Directions for this task: The task for the listing below is to write out exactly the lines starting at the one containing "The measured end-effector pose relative" and ending at the one containing "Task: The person", both included. Pictures are to be omitted.

Supplied entries:
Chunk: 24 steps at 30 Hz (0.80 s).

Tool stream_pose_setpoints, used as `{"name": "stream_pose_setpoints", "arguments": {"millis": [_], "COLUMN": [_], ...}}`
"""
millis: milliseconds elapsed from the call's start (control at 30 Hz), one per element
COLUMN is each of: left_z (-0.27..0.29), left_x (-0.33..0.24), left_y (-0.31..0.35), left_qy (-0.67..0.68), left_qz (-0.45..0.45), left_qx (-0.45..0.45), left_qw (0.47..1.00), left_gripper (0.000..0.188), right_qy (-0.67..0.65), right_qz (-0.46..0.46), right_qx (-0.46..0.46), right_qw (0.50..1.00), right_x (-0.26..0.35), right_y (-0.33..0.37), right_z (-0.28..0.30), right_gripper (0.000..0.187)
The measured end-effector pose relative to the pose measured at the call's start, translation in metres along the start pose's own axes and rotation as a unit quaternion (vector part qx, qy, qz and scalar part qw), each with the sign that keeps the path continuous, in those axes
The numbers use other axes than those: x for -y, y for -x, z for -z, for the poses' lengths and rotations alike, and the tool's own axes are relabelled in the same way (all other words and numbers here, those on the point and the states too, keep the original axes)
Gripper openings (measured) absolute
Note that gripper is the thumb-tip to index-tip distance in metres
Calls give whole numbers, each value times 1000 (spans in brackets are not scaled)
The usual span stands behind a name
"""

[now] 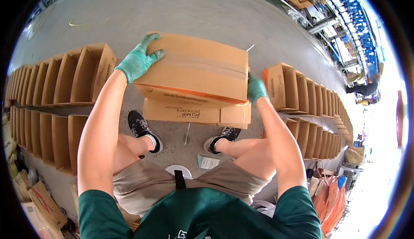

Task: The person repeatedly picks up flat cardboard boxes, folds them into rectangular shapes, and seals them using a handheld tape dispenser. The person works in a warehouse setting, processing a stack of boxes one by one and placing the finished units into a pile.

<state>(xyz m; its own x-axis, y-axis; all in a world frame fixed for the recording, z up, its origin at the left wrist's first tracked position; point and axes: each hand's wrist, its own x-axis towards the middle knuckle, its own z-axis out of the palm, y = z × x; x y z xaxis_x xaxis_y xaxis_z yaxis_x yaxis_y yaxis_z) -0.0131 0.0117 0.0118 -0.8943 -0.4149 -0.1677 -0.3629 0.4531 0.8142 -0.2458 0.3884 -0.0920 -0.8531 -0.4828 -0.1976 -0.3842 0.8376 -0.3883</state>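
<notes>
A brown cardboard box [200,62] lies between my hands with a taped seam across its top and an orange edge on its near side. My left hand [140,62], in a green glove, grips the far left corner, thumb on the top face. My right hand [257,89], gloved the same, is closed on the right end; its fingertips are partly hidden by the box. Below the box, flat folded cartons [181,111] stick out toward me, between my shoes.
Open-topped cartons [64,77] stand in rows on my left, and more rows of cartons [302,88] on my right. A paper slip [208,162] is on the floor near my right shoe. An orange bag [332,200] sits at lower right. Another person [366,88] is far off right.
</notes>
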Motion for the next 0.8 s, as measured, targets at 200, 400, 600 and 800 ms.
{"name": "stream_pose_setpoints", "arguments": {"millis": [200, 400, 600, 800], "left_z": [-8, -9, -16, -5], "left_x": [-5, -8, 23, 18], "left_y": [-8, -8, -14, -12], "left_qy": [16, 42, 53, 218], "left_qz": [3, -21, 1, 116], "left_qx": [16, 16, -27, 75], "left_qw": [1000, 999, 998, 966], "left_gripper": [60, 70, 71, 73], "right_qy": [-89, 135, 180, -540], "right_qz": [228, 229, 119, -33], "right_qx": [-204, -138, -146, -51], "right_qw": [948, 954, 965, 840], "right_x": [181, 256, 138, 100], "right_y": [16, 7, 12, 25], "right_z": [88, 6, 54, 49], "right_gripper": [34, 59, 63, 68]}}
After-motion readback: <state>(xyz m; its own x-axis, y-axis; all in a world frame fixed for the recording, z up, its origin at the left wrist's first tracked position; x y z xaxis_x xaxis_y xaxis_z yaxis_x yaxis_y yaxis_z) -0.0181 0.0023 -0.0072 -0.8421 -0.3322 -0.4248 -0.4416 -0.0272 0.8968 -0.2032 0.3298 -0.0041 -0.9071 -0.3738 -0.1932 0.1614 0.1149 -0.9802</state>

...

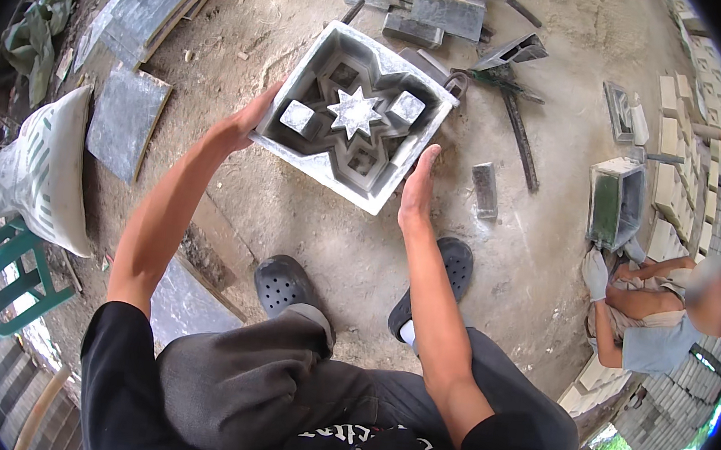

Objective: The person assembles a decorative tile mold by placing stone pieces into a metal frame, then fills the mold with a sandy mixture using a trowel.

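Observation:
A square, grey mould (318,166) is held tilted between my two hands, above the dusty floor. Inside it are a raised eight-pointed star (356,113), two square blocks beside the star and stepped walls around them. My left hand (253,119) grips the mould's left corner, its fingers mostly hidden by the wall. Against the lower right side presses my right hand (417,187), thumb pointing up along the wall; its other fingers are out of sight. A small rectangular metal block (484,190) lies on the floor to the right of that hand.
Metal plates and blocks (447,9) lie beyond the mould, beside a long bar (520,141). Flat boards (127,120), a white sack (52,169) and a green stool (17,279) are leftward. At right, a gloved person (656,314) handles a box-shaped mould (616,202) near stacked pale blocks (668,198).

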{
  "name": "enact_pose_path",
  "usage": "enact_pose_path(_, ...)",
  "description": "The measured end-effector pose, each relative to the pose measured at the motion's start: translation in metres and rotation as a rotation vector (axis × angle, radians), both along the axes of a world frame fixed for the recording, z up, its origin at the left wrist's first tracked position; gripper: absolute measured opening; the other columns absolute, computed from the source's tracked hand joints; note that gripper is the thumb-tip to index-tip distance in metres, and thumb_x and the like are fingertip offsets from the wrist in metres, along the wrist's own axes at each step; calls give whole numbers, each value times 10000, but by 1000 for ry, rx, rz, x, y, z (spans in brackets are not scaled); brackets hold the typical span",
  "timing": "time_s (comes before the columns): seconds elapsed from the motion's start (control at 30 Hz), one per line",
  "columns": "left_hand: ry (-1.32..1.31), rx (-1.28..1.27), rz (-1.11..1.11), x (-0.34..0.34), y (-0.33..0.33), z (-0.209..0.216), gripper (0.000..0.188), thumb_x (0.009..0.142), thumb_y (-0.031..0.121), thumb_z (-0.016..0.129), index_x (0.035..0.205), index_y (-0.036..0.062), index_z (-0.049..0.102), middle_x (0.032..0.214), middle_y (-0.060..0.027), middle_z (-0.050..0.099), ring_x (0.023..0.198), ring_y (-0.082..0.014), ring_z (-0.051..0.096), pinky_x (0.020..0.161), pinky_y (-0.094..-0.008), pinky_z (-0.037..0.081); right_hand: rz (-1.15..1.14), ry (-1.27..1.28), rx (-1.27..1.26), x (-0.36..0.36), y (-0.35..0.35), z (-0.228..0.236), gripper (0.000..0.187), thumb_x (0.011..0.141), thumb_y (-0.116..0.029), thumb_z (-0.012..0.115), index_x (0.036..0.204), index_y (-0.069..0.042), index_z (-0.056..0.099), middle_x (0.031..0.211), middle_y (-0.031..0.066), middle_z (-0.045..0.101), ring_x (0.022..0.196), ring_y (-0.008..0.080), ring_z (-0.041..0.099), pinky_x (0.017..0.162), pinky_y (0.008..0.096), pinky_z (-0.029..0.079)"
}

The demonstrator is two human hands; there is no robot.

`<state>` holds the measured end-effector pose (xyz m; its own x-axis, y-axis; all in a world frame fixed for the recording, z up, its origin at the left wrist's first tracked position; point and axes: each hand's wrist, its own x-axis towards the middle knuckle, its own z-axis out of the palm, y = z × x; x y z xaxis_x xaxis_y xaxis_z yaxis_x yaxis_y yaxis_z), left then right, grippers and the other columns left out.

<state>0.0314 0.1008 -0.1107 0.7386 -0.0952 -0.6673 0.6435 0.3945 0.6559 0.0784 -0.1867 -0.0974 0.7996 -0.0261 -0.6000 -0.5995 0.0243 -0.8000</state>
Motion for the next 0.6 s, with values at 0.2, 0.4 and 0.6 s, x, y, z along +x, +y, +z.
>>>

Answer to this problem:
The measured end-effector pose relative to the pose measured at the call's start, translation in metres along the start pose's own axes and rotation as a unit quaternion (vector part qx, qy, qz and scalar part qw), each with the sign that keeps the path continuous, in those axes
The numbers use other axes than those: x for -y, y for -x, z for -z, for the poses' lengths and rotations alike, and the tool's own axes are relabelled in the same way (all other words and numbers here, those on the point and the states too, keep the original axes)
Gripper openings (measured) absolute
Note that gripper is the thumb-tip to index-tip distance in metres
Calls give whole numbers, each value times 1000 (spans in brackets are not scaled)
The usual span stands behind a name
"""

[now] 

Task: The person repeatedly picks up flat cardboard boxes, folds them into rectangular shapes, and seals them using a handheld tape dispenser. The person works in a warehouse setting, processing a stack of boxes one by one and placing the finished units into a pile.

No other output belongs with this exercise.